## REQUIRED WORK
Only lines holding the word "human" should be copied from the material.

## GIVEN DATA
# # # # #
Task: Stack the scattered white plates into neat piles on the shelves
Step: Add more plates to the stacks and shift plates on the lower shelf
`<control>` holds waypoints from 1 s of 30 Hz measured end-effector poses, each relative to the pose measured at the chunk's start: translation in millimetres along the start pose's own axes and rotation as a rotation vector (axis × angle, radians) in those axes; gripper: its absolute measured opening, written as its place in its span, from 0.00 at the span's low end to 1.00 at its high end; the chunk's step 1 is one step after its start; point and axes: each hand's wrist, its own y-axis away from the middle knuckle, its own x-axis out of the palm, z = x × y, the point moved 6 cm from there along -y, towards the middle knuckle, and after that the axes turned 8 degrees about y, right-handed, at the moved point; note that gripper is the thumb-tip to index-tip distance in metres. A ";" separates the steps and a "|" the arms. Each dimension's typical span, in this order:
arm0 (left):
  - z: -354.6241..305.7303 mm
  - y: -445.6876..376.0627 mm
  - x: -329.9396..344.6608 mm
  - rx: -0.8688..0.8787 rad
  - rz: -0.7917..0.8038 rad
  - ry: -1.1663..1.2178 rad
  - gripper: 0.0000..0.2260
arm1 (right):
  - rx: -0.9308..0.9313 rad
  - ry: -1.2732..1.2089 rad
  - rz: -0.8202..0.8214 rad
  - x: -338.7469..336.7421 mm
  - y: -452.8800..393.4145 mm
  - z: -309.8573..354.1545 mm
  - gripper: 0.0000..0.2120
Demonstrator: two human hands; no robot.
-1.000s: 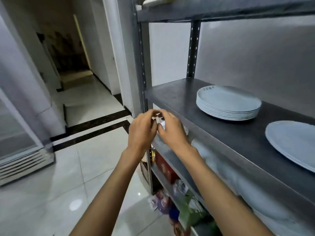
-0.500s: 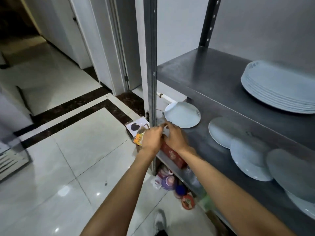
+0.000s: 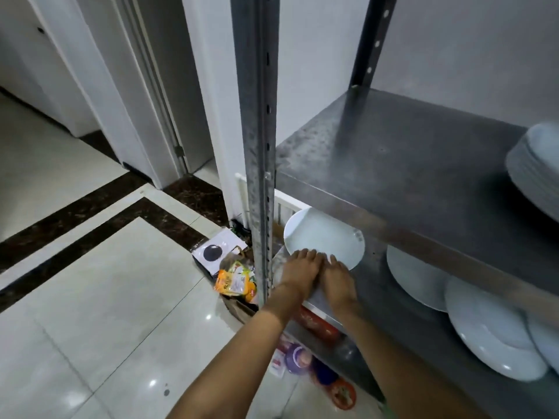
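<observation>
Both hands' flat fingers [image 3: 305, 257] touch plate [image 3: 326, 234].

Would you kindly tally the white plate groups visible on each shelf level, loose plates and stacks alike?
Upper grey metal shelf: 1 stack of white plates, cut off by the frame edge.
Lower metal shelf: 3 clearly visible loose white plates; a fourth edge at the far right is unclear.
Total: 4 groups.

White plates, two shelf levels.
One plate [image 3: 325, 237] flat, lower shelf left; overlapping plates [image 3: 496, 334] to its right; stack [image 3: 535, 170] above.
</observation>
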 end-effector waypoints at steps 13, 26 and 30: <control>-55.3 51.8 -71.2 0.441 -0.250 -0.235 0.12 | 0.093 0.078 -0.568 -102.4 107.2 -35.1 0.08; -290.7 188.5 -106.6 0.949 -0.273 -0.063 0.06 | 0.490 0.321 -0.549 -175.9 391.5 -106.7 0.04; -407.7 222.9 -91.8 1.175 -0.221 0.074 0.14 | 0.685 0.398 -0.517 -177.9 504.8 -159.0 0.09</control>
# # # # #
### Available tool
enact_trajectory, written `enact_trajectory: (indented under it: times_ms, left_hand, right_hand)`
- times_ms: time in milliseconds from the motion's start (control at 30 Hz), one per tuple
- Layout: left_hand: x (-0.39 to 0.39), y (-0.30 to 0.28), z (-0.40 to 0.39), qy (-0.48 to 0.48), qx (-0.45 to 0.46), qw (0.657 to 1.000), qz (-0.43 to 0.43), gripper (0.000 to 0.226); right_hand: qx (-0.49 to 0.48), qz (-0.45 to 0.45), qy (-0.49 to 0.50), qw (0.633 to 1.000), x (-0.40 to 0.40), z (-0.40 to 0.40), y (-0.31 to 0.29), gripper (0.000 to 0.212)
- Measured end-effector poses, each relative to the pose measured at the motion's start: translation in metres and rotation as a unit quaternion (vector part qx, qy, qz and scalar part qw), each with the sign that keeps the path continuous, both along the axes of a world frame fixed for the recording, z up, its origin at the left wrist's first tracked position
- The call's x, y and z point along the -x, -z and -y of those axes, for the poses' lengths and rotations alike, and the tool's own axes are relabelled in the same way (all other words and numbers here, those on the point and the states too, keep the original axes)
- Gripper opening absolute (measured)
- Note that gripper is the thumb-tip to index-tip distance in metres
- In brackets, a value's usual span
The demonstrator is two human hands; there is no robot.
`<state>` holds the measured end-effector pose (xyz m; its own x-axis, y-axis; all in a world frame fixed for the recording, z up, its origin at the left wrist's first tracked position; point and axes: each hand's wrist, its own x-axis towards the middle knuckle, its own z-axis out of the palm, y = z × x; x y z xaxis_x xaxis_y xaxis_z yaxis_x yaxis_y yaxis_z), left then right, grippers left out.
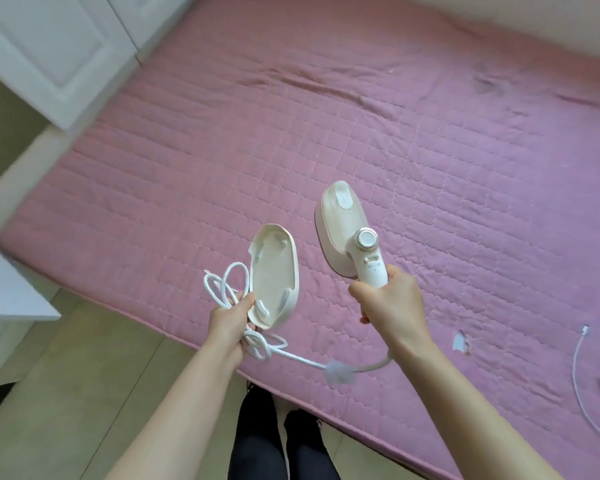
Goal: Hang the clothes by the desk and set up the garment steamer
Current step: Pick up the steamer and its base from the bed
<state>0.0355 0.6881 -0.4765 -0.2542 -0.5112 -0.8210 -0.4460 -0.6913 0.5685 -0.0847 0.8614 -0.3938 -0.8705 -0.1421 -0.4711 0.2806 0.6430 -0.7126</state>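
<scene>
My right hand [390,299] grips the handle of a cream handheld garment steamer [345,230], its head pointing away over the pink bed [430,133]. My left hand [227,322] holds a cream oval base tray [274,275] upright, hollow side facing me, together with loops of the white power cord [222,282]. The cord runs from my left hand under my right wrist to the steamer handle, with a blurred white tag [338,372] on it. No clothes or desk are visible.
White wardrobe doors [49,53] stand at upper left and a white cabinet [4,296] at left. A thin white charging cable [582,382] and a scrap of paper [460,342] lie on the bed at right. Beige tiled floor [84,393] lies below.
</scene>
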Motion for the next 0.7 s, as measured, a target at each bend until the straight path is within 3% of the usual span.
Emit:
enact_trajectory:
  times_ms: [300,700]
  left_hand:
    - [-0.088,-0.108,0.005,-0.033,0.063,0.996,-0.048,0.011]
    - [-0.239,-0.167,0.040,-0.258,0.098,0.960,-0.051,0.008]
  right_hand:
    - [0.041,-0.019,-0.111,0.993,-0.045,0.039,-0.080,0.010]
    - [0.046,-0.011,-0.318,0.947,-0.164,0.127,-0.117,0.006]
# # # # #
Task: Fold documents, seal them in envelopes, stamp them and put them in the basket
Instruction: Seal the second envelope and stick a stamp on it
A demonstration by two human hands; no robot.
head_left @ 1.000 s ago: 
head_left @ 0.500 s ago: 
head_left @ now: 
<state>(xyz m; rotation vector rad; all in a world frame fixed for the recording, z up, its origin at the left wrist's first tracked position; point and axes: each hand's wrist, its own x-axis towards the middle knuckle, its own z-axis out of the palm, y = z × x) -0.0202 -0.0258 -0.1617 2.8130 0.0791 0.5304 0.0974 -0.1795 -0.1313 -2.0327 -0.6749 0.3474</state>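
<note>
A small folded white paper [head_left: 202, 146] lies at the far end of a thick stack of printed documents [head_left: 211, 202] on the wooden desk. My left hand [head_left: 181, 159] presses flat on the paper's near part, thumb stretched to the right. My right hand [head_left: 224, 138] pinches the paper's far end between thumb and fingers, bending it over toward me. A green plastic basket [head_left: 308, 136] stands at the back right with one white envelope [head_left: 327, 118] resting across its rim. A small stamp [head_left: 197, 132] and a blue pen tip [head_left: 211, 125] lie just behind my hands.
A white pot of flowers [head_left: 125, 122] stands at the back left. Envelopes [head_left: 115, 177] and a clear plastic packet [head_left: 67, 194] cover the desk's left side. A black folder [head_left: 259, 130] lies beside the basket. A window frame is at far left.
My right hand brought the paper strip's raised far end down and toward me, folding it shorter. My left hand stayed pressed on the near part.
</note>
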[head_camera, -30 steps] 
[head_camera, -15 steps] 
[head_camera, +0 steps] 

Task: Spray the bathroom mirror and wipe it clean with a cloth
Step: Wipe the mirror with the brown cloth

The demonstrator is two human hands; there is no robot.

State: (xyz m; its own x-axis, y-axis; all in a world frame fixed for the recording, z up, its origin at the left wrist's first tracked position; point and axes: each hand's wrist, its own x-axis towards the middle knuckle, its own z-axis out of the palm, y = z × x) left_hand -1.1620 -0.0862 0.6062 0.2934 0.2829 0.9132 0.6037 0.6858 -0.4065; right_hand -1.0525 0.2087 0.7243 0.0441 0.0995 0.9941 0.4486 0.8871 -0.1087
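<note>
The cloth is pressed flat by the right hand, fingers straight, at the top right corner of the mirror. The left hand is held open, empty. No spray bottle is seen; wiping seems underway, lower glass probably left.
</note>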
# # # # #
## EXPECTED OUTPUT
Demonstrator: two human hands; no robot.
The demonstrator is two human hands; there is no robot.
A demonstration by two human hands; no robot.
The demonstrator is two human hands; there is no robot.

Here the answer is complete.